Improving macro-economic indicators boost confidence in sector.


Kazim Alam March 17, 2014
Private sector credit off-take is significantly higher now with deposits piling up fairly quickly while investments are going up, non-performing loans (NPLs) are coming down, and spreads are expected to widen in view of recent trends. PHOTO: FILE

KARACHI:


It seems that the banking sector of Pakistan has just received yet another lease on life in the shape of the latest monetary policy announcement that kept the key interest rate unchanged at 10%.


Banking stocks soared in the first trading session of the week, contrary to the selling spree that analysts expected in the case of the State Bank of Pakistan (SBP) deciding to lower the key interest rate.

But other than attracting buying interest on the bourse for the next two months at least, the banking sector now appears to be getting stronger due to multiple factors.

For example, private sector credit off-take is significantly higher now with deposits piling up fairly quickly in recent times. Similarly, investments are going up, non-performing loans (NPLs) are coming down, and spreads are expected to widen in view of recent trends in the money market.

Total advances of scheduled banks at the end of February stood at Rs4.1 trillion, up 6.2% on an annual basis. As for deposits, the year-on-year rise has been 14.3% by the end of February.

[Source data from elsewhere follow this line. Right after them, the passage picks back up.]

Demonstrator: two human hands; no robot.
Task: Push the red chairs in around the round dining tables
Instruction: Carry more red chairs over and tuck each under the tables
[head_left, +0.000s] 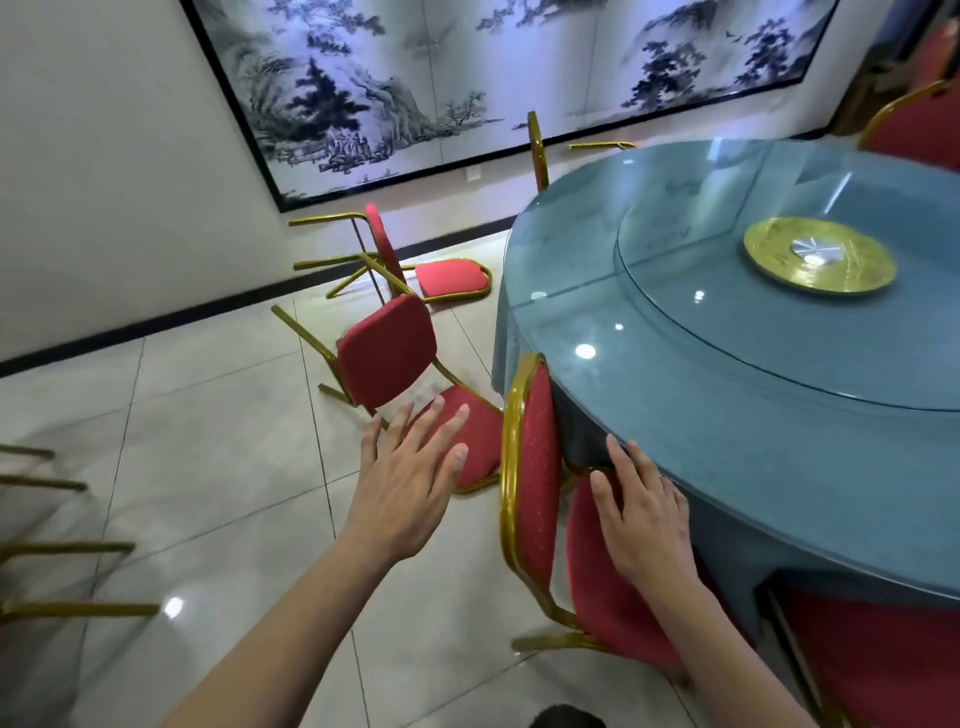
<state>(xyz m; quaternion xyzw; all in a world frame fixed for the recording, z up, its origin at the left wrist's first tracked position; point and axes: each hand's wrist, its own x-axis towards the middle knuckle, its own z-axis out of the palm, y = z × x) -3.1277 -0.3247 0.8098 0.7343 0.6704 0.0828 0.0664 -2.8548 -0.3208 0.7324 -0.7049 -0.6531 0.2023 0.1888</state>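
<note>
Reaching with fingers spread, left hand (410, 467) and right hand (644, 514) flank the red chair (535, 467); no writing legible.

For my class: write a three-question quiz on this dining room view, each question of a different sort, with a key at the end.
1. True or false: the left hand is gripping a chair frame.
2. Multiple choice: the nearest chair, by the right hand, is
A. lying on the floor
B. upright, its seat partly under the table
C. stacked on another chair
3. Fill in: the two chairs on the floor tiles beyond the left hand are tipped ____.

Key
1. False: it is open, fingers spread, holding nothing.
2. B
3. over
</note>
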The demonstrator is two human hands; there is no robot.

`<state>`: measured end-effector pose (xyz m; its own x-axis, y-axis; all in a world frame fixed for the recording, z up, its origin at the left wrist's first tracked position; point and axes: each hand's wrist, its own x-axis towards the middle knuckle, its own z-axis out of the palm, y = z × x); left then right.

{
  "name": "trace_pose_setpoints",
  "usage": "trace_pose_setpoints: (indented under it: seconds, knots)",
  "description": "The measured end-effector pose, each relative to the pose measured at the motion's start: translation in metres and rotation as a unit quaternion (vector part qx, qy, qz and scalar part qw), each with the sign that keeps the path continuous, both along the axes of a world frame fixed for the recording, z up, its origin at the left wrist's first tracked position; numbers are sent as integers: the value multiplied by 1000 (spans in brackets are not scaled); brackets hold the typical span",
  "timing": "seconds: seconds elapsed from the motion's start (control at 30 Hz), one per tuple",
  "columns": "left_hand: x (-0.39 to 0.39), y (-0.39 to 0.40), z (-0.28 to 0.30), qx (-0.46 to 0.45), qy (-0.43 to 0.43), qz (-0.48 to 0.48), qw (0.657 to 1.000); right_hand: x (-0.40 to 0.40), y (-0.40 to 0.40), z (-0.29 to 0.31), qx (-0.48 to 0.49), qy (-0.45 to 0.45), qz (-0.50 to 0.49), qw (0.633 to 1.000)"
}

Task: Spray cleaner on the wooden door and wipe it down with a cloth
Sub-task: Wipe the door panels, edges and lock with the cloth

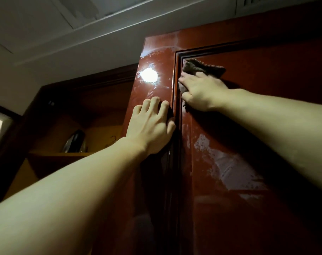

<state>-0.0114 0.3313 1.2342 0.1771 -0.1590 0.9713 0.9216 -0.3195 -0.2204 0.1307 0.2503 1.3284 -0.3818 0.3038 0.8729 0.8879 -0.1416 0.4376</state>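
From the head camera, looking steeply upward, the glossy reddish-brown wooden door (248, 126) fills the right half of the picture, its top edge close under a pale ceiling (46, 24). Its lower part runs off the bottom of the frame and its far right side sinks into shadow.

The right hand (202, 91) presses a brown, fuzzy cloth (202, 68) flat against the upper left corner of the door's recessed panel, just inside the dark moulding. The fingers lie spread over the cloth; most of the cloth is hidden beneath the palm, with only its top edge and a scrap at the lower left showing.

The left hand (153, 124) rests on the door's outer stile, just left of the moulding, fingers bent with the tips against the wood and nothing held. The two hands are near each other but not touching.

Whitish wet smears (228, 166) mark the panel below the right forearm, and fainter streaks cross the stile near a bright round glare (149, 75).

To the left, a dim wooden shelf recess (68, 137) holds a dark shiny object (75, 142) too shadowed to identify. No spray bottle can be made out.
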Motion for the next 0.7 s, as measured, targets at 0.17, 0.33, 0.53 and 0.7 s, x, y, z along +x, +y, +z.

According to Global Securities research analyst Umair Naseer, the increase in sector advances is encouraging, but still not significant compared with the growth in deposits recorded over the same period.

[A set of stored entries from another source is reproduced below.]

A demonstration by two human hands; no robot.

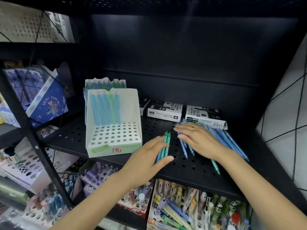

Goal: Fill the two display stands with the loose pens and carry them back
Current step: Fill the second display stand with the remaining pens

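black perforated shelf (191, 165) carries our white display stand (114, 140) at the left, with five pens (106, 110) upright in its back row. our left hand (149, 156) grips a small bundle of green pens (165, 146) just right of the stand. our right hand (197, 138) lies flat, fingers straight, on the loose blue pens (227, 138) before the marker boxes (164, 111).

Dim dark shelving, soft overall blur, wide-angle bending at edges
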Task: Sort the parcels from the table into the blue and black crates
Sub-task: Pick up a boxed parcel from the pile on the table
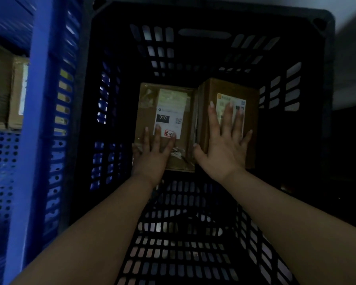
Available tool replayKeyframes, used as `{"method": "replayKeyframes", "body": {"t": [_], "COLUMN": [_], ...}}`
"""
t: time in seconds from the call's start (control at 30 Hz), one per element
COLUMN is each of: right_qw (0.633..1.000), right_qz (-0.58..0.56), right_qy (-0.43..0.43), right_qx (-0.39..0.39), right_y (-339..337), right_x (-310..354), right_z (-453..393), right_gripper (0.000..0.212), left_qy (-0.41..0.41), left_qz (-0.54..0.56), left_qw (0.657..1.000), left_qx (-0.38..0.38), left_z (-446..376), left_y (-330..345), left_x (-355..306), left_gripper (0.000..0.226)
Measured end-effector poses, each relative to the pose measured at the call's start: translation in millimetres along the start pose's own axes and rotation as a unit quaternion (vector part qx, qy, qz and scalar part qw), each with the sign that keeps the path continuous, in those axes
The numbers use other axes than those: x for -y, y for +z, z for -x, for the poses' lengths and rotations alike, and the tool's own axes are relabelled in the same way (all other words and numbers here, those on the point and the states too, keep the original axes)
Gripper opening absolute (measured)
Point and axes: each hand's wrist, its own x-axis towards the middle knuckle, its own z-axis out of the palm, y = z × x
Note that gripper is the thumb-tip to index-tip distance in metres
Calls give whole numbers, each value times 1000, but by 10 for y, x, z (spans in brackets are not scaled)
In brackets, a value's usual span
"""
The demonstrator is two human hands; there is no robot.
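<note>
Cardboard parcels [193, 112] under flat hands [224, 145]

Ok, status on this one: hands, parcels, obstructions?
Left hand flat on left parcel. Right hand flat on right parcel. Both inside black crate. Nothing in the way.

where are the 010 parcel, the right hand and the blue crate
010 parcel [164, 120]: head view, on its white label.
right hand [222, 147]: head view, back of the hand, flat on the other parcel.
blue crate [39, 99]: head view, on its rim bar at left.
</note>
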Motion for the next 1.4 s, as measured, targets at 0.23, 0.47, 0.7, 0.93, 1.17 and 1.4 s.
{"method": "replayKeyframes", "body": {"t": [0.23,0.47,0.7,0.93,1.17,1.4], "right_qw": [1000,999,988,987,985,991], "right_qz": [6,-29,-116,-116,-73,-15], "right_qy": [1,-16,62,62,47,36], "right_qx": [11,-3,-82,-93,-152,-129], "right_y": [-43,-55,-4,-31,-78,-88], "right_x": [-25,-70,-355,-363,-242,-307], "right_z": [37,32,144,158,239,237], "right_gripper": [95,87,64,65,73,81], "left_qy": [3,20,24,64,67,62], "left_qz": [-10,80,502,549,658,678], "left_qw": [999,994,859,831,749,732], "left_qx": [51,69,-100,-65,-41,-23], "left_z": [10,52,187,72,151,97], "left_y": [-156,-295,-569,-549,-537,-567], "left_x": [-45,-38,-544,-706,-610,-683], "left_gripper": [109,100,78,70,45,42]}}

The advances-to-deposits ratio (ADR) of the sector is now 54.1% compared to 58.2% in February last year. Investments increased 13% year-on-year, taking the investments-to-deposits ratio to 58.5% from 58.8% last year.

“Banks will now be willing to invest in longer terms Pakistan Investment Bonds (PIBs), as further hike in interest rates are not expected. This will help banks improve their spreads because higher term PIBs offer more attractive rates than short-term treasury bills,” he said.

The SBP acknowledged in the recent monetary policy announcement that declining inflation and rising confidence in the market have helped fiscal authorities meet their incremental borrowing needs from long-term PIBs rather than short-term T-bills.

The current spread between the yields on long-term fixed income instrument (PIBs) and short-term government securities (T-bills) is more than 200 basis points, according to Rajesh Kumar Maheshwari, research analyst at Standard Capital Securities.

Speaking to The Express Tribune on Monday, Maheshwari said a strategic shift in the investment portfolio of banks is expected to take place, as they shift their investments form the low-yield, fixed-income instrument (T-bill) to high-yield, fixed-income instrument (PIBs) in coming days.

“It will boost overall earnings of commercial banks by 10% to 15%,” Maheshwari said, adding that deposits will continue to grow in 2014 based on good business environment, growing rural economy and foreigners’ interest in investing in Pakistan.

Published in The Express Tribune, March 18th, 2014.